Seeing the photo of the school with its ivy-covered walls, swaying palms, and manicured lawns reminded me of how glad I was to be done with all of that. I'd almost rather face the Iraqi secret police than go back to high school.
My older brother and younger sister and I had all attended Monroe. It was near our house, so most of the students were from our neighborhood.
I didn't know exactly how our family ended up living in the upscale area. Mom's grandmother left the house to her, along with a trust fund. Nobody seemed to know—or was willing to tell—what my great-grandmother had done to get all that money in the first place.
Scholarship kids from other areas of L.A. attended Monroe, too, lest our school might have been considered stuck up and snooty, which, of course, it was. With tuition and fees topping fifteen grand per academic year, what else could you expect?
Attending Monroe High was a lot like surviving in the business world. Networking, who you knew, and who you could meet were important. At private schools, though, most of this was used for evil.

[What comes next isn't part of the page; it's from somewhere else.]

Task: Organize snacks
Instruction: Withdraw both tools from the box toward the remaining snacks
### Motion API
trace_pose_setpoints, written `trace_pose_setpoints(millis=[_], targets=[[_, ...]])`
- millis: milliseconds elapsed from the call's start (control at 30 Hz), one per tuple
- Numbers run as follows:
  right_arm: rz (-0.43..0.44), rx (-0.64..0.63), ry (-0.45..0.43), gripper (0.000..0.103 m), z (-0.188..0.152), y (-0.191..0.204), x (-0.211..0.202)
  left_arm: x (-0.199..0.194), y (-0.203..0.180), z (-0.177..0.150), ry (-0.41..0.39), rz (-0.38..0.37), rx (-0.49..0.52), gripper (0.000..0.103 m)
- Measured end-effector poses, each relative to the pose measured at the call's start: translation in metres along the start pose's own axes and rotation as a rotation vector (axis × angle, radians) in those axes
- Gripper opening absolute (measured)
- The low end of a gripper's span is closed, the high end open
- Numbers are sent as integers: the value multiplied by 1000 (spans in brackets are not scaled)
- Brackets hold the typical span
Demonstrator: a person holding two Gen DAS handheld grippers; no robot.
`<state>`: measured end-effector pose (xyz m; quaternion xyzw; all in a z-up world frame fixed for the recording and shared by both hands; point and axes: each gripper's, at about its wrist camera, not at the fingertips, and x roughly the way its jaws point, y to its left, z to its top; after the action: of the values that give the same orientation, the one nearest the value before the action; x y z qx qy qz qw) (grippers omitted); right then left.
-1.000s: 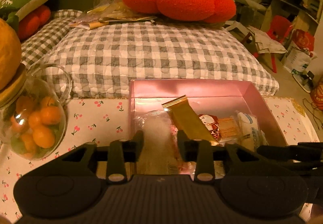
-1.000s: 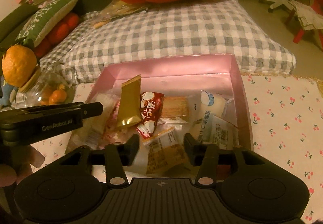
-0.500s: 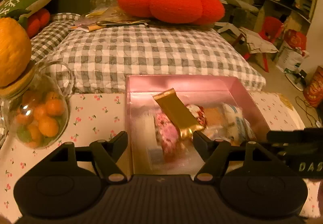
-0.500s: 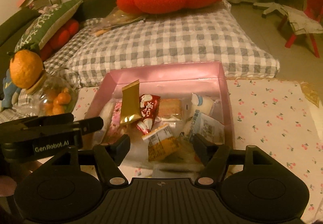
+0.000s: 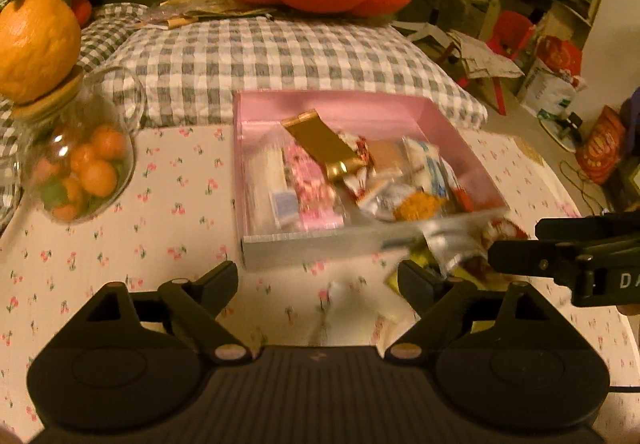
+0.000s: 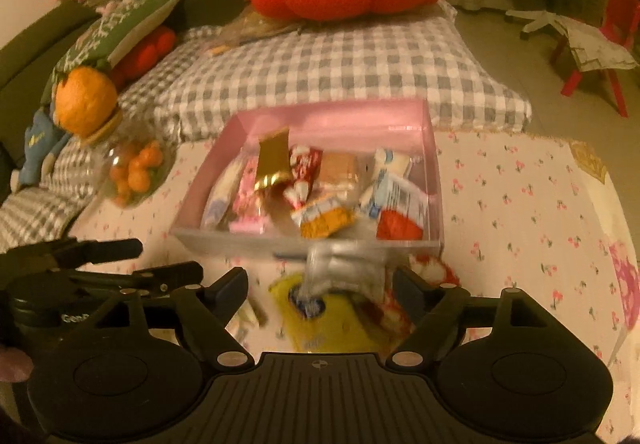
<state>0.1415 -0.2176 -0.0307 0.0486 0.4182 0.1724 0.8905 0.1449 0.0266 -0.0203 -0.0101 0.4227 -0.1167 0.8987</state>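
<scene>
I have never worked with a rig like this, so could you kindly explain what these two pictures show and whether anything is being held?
There is no robot arm here: a person carries a two-finger gripper in each hand, and a fisheye camera on each looks forward along its fingers. One picture is from the left gripper, the other from the right gripper; the black shapes at the bottom are their own fingers. Each view also catches the other gripper at its edge. On the cherry-print tablecloth stands a pink box filled with wrapped snacks, such as a gold packet. A few blurred packets lie on the cloth in front of the box. A glass jar of small oranges stands left of it. Both grippers' jaws are opening, and neither holds anything.
</scene>
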Motion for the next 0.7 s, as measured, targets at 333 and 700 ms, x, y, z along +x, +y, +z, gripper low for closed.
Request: trace_pose_setpoints(millis=[333, 700], targets=[[-12, -47, 38, 83, -32, 3, -5, -8, 0, -32, 54, -2, 12, 92], [-40, -215, 56, 89, -58, 5, 4, 9, -3, -57, 99, 4, 80, 93]])
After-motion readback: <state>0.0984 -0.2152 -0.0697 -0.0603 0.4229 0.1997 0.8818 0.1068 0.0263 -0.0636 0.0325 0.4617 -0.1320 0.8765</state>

Making connections was often about pretending to be friends with someone just because their family had access to something you wanted—a sky box at Dodger Stadium, an “in” with the casting director at Dreamworks. Social ranking among students was big, based on wearing the latest designer accessories—whether or not they complemented our uniforms. If a student didn't come from a wealthy family, they faked it. “Smart” kids were befriended by “cool” kids just for help with grades.
Not that I had ever done any of these things, of course.
But since we were literally locked behind a gate during school hours, I learned to survive. And, of course, thrive.
That's how I roll.
I scrolled through the Monroe High Web site, seeing pictures of the computer lab, art studio, theater, TV studio, gymnasium, and classrooms, and remembered Courtney Collins.
I hadn't really thought about Courtney since high school. She was one of those girls I was glad to never see again after graduation. Our only connection was some classes we'd had together.
Plus, there was that whole thing with Robbie Freedman.
Courtney had not been my best friend—not even my sort-of friend. Honestly, I'd never really liked her. She didn't seem to know that, though, which was really irritating because she always talked to me and sat next to me in class.
Everything about Courtney annoyed me. First of all, she was really nice. I mean
really
nice. Like, she didn't have enough sense to see what was going on around her and know she should be upset, or mad, or something.